Establishing trust in a mobile device requires an ability to peer
into the platform trust security processing including the RoT and
trust measurement and reporting capabilities. Trust in the Trust
Module may be obtained through an independent trusted third
party test and certification authority. The Trust Module is
capable of performing trusted measurements, secure storage and
maintains the ability to trigger alarms and send reports to the
network based on the integrity check results in the event of
unavailability of a full protocol stack, much like the UEFI in a
PC architecture. Additionally, the device management client is
tightly integrated into the trust system to enable remote network
driven interrogation and remediation.
The certification of the Trust Module can be executed prior to
and independent from the design of the secure mobile device.
Independent hardware testing and certification creates a white
box view of the Trust Module security which can be done in
parallel to the software certification process. In many cases a new
mobile device may not require a new trust module so by layering
the certification process for the mobile devices, manufacturers
can use pre-certified elements to build new platforms leading to
faster time to certification for the end product.

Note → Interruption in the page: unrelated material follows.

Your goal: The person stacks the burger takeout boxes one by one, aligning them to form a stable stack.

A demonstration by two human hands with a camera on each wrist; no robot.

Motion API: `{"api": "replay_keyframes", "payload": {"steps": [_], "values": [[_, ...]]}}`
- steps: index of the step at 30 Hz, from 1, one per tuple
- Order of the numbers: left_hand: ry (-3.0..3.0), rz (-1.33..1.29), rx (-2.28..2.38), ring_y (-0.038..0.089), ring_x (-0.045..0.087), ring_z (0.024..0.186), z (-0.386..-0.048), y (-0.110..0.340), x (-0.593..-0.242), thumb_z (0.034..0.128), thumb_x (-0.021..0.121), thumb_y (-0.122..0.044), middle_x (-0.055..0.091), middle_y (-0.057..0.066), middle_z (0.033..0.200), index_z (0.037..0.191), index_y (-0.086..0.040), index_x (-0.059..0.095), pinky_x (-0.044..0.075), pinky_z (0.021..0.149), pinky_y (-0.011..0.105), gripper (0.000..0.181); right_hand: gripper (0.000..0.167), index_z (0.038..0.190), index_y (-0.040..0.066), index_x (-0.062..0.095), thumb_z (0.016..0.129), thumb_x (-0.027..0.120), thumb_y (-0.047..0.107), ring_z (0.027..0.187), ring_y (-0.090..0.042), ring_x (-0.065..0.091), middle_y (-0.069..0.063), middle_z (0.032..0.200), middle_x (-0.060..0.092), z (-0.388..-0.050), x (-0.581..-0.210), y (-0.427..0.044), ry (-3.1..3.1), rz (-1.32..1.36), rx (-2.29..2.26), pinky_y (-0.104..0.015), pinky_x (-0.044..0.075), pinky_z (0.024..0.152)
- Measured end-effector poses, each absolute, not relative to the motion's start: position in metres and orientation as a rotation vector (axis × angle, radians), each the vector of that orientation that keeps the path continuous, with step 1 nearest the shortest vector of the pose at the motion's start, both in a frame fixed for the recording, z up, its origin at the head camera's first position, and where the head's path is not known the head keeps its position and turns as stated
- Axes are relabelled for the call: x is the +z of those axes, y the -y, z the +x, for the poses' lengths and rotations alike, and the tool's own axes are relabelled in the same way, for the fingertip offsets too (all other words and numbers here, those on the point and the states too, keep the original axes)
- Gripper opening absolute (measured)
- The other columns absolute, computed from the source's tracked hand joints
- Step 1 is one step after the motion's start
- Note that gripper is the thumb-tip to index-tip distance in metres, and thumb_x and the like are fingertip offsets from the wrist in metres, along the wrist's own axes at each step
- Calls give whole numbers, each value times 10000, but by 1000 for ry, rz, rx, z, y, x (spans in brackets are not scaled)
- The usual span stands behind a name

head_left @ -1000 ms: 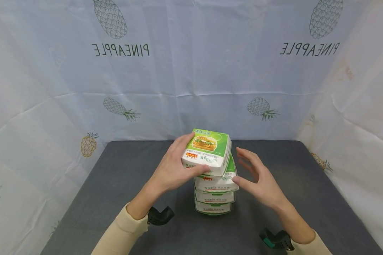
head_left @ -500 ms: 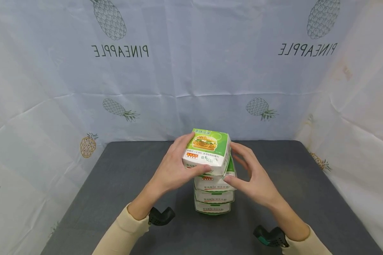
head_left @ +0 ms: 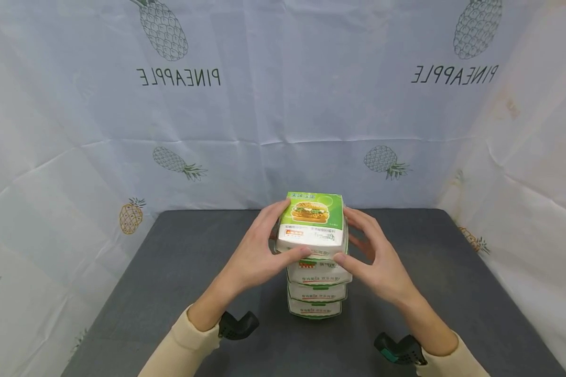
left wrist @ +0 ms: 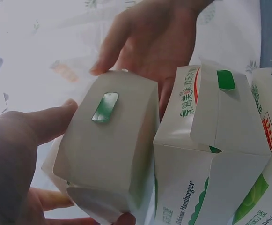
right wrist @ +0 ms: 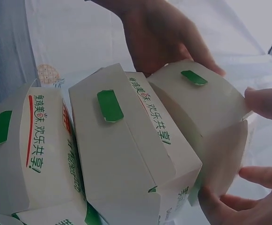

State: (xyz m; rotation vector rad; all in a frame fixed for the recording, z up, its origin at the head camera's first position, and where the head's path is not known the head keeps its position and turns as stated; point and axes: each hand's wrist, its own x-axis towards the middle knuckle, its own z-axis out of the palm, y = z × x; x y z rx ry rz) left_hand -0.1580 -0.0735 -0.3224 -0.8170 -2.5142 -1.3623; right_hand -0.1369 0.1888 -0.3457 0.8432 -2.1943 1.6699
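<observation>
A green-and-white paper burger box (head_left: 311,220) with a burger picture on its lid tops a stack of matching boxes. My left hand (head_left: 250,254) grips its left side, thumb along the front face. On the opposite side, my right hand (head_left: 382,262) holds it, thumb at the front right corner. Directly underneath lies a second burger box (left wrist: 210,122), green tab facing front. Between these two a narrow gap shows in the left wrist view; whether they touch farther back is hidden. Lower down are a third box (right wrist: 37,140) and a bottom box (head_left: 315,309).
The stack stands on a dark grey table (head_left: 188,262). Behind it hangs a pale cloth (head_left: 283,104) printed with pineapples, which also covers both sides. Black wrist cameras (head_left: 238,324) sit under both wrists.
My right hand has come in leftward from beside the stack to grip the top box. That box has shifted slightly right and turned straighter over the others. The left hand keeps its grip.
</observation>
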Motion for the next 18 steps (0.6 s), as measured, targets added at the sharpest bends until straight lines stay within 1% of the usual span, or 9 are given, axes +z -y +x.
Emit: {"api": "replay_keyframes", "payload": {"steps": [3, 5, 11, 14, 18], "values": [[2489, -835, -1419, 142, 419, 1343, -158, 74, -324, 879, 808, -407, 340, -60, 1589, 1592, -204, 344, 497, 989, 426, 874, 771, 1578, 123, 368, 906, 677, -94, 1409, -238, 363, -60, 1576, 307, -137, -344, -191, 2176, 858, 1695, -214, 388, 1104], [2464, -854, -1450, 142, 413, 1354, -157, 74, -324, 896, 796, -374, 341, -60, 1589, 1587, -198, 355, 500, 990, 431, 838, 752, 1576, 111, 367, 915, 656, -102, 1409, -244, 363, -67, 1566, 319, -138, -342, -192, 2167, 862, 1715, -217, 394, 1095], [2383, -920, -1516, 173, 428, 1307, -158, 72, -327, 929, 770, -267, 364, -22, 1572, 1570, -167, 382, 517, 983, 456, 756, 700, 1570, 84, 367, 938, 600, -110, 1400, -240, 369, -95, 1547, 340, -140, -341, -199, 2151, 864, 1771, -206, 394, 1075], [2370, -928, -1528, 180, 428, 1286, -157, 70, -328, 931, 769, -246, 377, -8, 1558, 1565, -160, 388, 519, 979, 470, 745, 692, 1571, 70, 360, 943, 586, -111, 1403, -243, 367, -111, 1555, 333, -140, -341, -202, 2143, 879, 1797, -211, 393, 1081], [2372, -917, -1542, 176, 422, 1289, -156, 70, -329, 929, 771, -241, 382, -5, 1548, 1563, -166, 392, 520, 980, 453, 742, 685, 1575, 58, 345, 949, 565, -110, 1416, -240, 356, -122, 1569, 321, -141, -343, -203, 2129, 904, 1834, -215, 398, 1075]]}}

5.2 Software Certification and Signing
Similar to the hardware certification process, the software
certification and signing process also contributes to the complete
white box view of the mobile device’s trust security architecture.
The certification process includes the hashing of software
components to be integrity checked and embedding the signed
values in the form of trusted reference values (TRVs), which are
typically a cryptographic hash of a code block, into the code
release. As in the case of the hardware certification, independent
software testing and certification provides trust assurances of the
complete software security architecture.
The integrity validation procedures require the software to be
compared to TRVs. Similar to the certified measurement of the
RoT in a secure boot operation, the trusted reference values are
the expected results of the measurement of a software
component. The software Integrated Development Environment
(IDE) and Build Release tools are enhanced to provide an
automated mechanism for embedding trust information into
software releases. The software build and code release tools
enable the device processor to extract trust information for
software integrity checking and error reporting . The boot and
program loader use the TRV information embedded in the code
image/components during the build process to perform integrity
check measurements and compare to expected measurements.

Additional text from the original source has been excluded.